=== Begin Enclosure ===

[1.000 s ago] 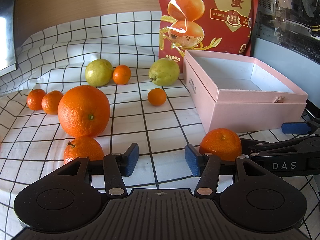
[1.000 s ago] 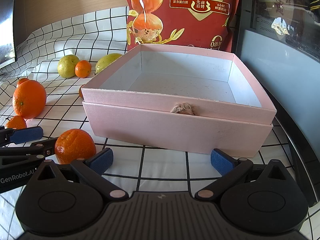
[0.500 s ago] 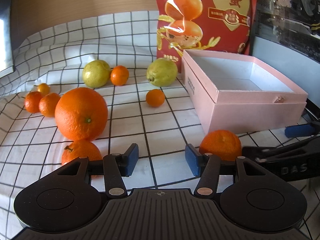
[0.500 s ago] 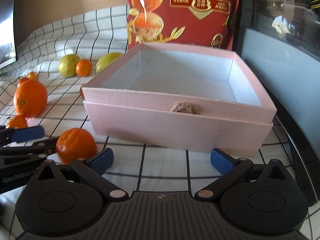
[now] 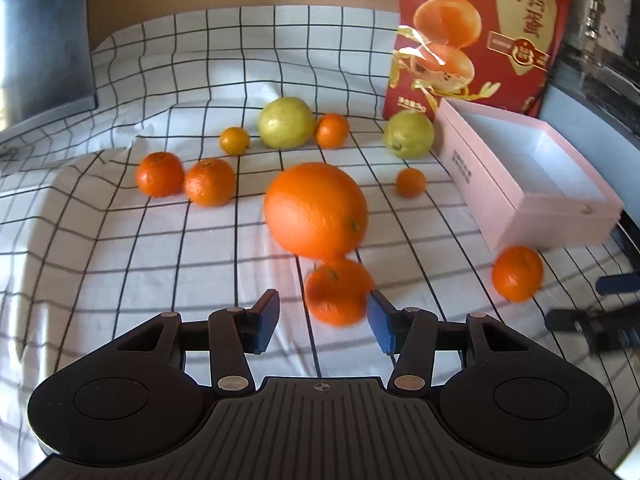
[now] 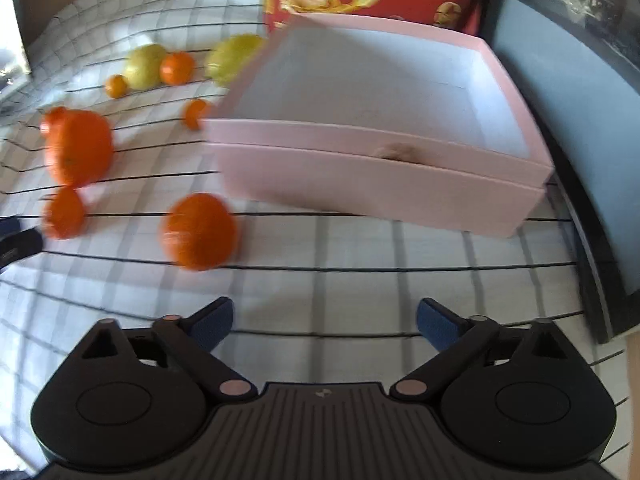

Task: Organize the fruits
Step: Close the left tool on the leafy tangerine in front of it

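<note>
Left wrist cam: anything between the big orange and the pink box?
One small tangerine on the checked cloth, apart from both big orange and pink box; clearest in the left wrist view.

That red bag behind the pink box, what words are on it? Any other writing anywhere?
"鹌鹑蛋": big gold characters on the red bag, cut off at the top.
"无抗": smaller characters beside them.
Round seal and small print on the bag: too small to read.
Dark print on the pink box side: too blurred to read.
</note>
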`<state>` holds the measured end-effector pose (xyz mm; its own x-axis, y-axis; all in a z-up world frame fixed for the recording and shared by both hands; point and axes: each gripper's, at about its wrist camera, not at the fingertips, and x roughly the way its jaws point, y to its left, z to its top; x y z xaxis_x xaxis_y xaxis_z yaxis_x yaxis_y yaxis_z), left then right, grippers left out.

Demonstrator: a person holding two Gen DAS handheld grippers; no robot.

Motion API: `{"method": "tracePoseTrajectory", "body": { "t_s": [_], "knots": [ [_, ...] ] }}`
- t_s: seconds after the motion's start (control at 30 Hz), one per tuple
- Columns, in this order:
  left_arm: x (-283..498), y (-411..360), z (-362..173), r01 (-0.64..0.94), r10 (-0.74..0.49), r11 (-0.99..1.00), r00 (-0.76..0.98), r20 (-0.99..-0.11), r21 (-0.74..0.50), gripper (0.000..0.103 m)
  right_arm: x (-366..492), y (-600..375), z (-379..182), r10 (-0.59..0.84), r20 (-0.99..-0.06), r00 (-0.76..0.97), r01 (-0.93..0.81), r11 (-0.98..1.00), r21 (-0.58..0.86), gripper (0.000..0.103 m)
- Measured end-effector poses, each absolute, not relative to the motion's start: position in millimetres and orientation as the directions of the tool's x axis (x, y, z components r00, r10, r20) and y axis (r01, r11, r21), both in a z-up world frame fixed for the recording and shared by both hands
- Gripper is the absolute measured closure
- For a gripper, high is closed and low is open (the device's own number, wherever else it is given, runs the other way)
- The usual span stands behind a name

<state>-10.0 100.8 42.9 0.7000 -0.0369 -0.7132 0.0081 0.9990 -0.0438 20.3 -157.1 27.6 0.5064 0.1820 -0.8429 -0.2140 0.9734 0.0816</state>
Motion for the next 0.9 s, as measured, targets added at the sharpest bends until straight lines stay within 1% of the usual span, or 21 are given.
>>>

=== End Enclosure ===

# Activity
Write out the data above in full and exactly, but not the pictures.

# Your solution
[1.000 s ago] 
[1.000 s ago] 
[0.500 s ago] 
[0.500 s ago] 
[now] 
[now] 

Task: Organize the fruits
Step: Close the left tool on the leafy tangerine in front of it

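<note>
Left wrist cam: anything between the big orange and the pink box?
One small tangerine on the checked cloth, apart from both big orange and pink box; clearest in the left wrist view.

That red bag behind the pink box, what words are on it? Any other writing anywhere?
"鹌鹑蛋": big gold characters on the red bag, cut off at the top.
"无抗": smaller characters beside them.
Round seal and small print on the bag: too small to read.
Dark print on the pink box side: too blurred to read.
</note>
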`<state>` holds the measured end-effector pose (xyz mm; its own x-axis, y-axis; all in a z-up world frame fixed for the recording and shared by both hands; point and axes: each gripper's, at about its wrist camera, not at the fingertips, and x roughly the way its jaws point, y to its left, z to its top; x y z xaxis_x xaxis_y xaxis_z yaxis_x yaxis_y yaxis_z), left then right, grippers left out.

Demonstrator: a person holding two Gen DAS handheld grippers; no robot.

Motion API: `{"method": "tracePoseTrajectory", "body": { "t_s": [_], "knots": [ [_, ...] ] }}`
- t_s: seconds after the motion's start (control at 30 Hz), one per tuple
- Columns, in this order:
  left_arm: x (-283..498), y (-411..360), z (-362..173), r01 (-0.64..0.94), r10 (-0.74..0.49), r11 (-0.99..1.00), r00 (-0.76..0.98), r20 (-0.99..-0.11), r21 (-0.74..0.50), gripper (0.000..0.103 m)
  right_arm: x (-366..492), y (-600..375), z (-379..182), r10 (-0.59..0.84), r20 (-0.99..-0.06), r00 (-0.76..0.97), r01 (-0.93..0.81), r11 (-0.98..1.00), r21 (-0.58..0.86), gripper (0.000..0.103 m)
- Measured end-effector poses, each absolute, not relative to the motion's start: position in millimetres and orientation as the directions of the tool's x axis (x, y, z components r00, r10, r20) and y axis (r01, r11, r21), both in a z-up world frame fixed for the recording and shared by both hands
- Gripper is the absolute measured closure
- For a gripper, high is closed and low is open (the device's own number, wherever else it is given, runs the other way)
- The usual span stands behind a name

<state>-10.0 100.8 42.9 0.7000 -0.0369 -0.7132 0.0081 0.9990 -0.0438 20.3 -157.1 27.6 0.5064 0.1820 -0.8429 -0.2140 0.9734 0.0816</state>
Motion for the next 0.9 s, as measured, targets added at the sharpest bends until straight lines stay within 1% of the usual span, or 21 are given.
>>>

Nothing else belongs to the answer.